Omega-Conus geographus toxin (omega CgTX), a peptide from the venom of a marine snail, blocks specific calcium channels in neurons. Omega CgTX acts on the cell's external surface at a site which is either the Ca channel itself or a closely associated component. Omega CgTX also blocks depolarization-evoked release of transmitter at synapses of all lower vertebrates tested. Omega CgTX blocks frog synapses irreversibly, however, it can be chemically modified to act reversibly. Omega-Conus magus toxin (omega CmTX), a peptide with a sequence somewhat homologous to omega CgTX, behaves similarly to omega CgTX. The proposed research will use omega CgTX, omega CmTX, chemically derivatized toxins and antitoxin antibodies to probe synaptic Ca channels. There are three primary aims. 1. Examine the hypothesis that the presynaptic terminal at the endplate of frogs has, in addition to toxin-sensitive Ca channels, toxin-insensitive Ca channels. The involvement of these two classes of Ca channels in transmitter release as well as their pharmacological properties, will be studied with conventional intra- and extracellular recording techniques. 2. Examine the hypothesis that certain Na and Ca channels may be structurally related. A fraction of the Na current in cultured DRG neurons from chick is also blocked by omega CgTX suggesting that certain Na and Ca channels may share a common binding site for omega CgTX. The susceptibilities of Na and Ca currents to different omega-toxins and toxin derivatives will be examined with whole-cell voltage clamping. These experiments are also expected to provide information concerning structure- function relationships of the toxins. 3. Examine the hypothesis that synaptic Ca channels are confined to the sites of transmitter release. This will be done by mapping, at the level of the light microscope, the distribution of omega CgTX binding sites on the presynaptic terminals at endplates of frogs.

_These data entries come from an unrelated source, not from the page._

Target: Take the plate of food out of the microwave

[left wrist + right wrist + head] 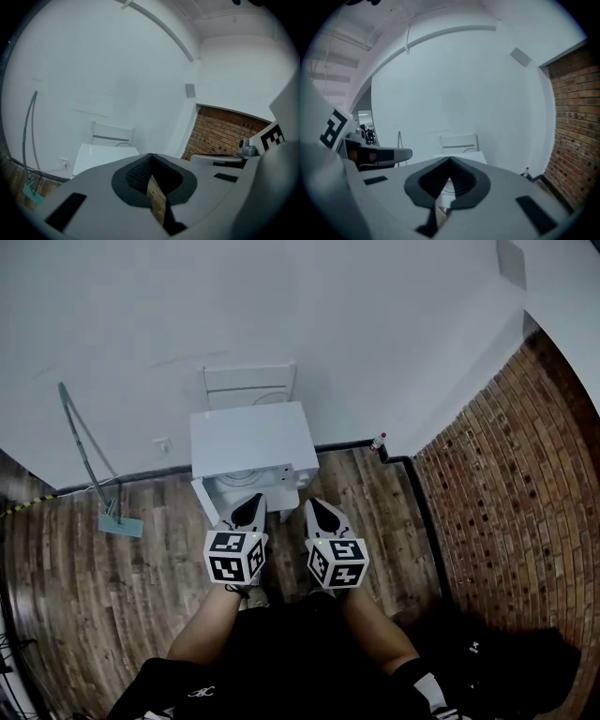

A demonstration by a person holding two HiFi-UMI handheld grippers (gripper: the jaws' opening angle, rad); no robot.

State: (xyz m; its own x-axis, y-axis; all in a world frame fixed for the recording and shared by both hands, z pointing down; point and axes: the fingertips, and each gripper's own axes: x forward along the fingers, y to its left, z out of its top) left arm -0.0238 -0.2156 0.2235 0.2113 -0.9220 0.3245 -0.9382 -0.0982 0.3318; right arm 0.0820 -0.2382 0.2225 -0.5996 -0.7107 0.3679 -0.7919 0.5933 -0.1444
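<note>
A white box-shaped microwave (pixel 253 442) stands on the wooden floor against the white wall; I see mainly its top. A round pale shape (pixel 246 480) shows at its front, and I cannot tell whether it is the plate. The microwave's top also shows in the left gripper view (pixel 101 157) and the right gripper view (pixel 461 157). My left gripper (pixel 253 497) and right gripper (pixel 313 503) hang side by side just in front of it, both pointing at it. Each has its jaws shut with nothing between them (pixel 150 155) (pixel 450 160).
A white chair (pixel 249 385) stands behind the microwave. A long-handled mop (pixel 120 521) leans on the wall at the left, near a wall socket (pixel 161 443). A small bottle (pixel 378 442) stands in the corner by the brick wall (pixel 506 484). My legs are below the grippers.
</note>
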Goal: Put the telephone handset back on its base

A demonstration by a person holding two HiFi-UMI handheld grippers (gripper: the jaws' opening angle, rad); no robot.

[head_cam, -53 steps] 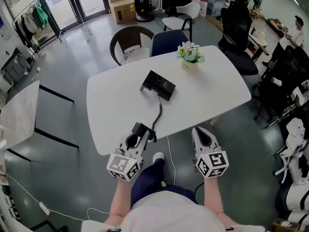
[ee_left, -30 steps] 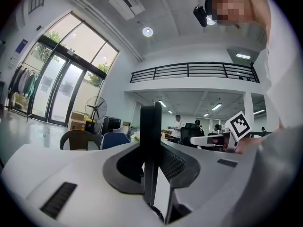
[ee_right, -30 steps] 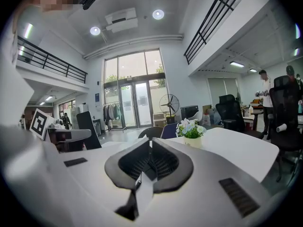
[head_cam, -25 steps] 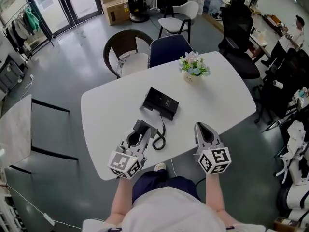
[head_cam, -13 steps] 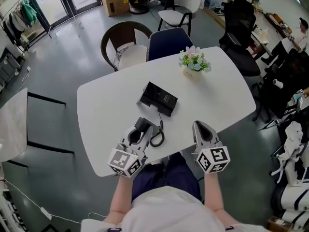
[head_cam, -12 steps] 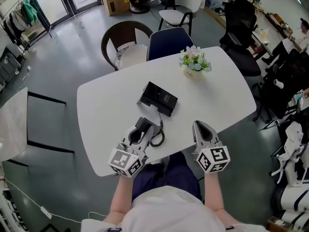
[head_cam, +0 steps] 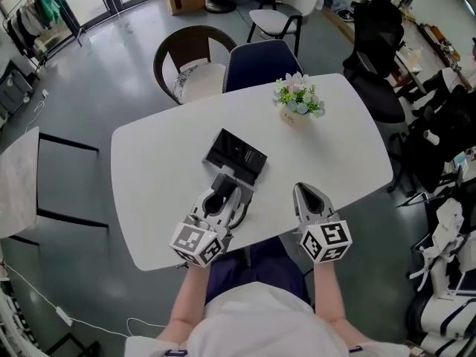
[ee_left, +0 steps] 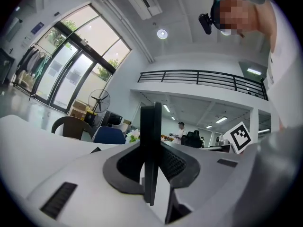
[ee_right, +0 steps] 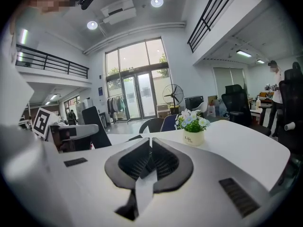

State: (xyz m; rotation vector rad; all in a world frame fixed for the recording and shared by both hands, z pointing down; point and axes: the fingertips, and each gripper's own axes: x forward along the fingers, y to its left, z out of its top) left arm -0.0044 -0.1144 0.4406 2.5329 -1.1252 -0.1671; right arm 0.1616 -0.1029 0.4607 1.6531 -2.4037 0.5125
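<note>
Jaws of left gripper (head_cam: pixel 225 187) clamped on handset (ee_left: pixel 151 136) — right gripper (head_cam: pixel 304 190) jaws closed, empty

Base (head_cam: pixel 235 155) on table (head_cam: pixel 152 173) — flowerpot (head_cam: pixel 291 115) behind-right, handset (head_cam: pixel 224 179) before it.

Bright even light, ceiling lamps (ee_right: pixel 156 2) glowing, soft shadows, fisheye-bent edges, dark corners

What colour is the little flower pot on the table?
Cream-white with small dark lettering; the flower pot shows best in the right gripper view.
</note>
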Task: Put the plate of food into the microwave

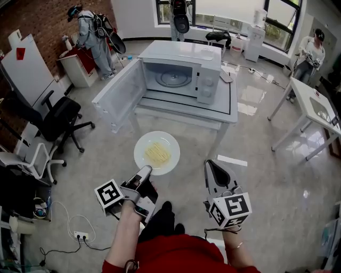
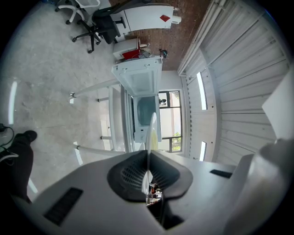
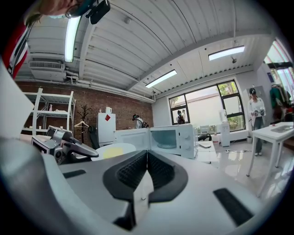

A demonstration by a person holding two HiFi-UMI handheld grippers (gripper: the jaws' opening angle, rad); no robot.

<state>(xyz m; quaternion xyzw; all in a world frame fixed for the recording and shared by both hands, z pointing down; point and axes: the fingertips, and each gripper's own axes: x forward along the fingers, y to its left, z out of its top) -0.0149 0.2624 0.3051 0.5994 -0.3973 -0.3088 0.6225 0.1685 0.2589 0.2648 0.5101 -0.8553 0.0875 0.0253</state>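
Left tool (image 1: 145,170) clamped on plate (image 1: 140,145) rim, right tool (image 1: 211,164) closed empty beside plate, microwave (image 1: 209,80) ahead

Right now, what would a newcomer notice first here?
The round white plate of yellow food, held in mid-air by its rim in the left tongs, centre frame. Beyond it, the white microwave stands on a white table, door wide open. The right tongs are shut, empty.

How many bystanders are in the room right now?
3: first person by the brick wall at upper left, second person at the window behind the microwave, third person at far right near the white table. Others may be out of view.
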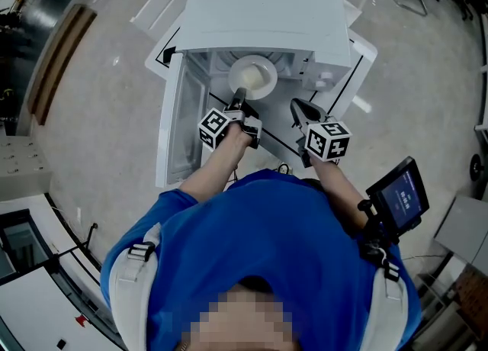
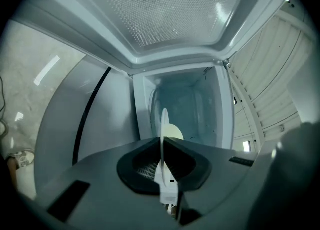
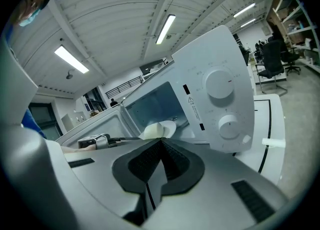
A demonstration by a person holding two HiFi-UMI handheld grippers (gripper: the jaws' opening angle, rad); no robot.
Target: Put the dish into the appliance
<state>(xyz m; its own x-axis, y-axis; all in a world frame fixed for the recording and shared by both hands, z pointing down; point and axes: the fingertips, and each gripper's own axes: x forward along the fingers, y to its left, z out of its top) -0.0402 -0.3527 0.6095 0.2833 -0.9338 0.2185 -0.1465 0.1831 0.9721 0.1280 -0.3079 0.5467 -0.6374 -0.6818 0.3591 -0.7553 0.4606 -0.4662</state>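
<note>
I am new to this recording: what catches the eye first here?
The white appliance stands ahead of the person, its door swung open to the left. At its opening, the left gripper pinches a pale dish by the rim. The right gripper, shut and empty, hovers beside it.

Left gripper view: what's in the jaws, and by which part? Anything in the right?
The left gripper is shut on the dish, pinching its near rim. The right gripper is shut and empty.
</note>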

Several approaches, including immunohistochemistry with anti-omega CgTX antibodies, will be used. Our long-range goal is to characterize in detail the cellular and molecular biology of synaptic Ca channels and trace the changes in their structures in the course of ontogeny and evolution. Such a study should provide valuable insight into structure-function interrelationships, the regulation of synaptic Ca channels, and perhaps the role the channels may play in synaptic plasticity.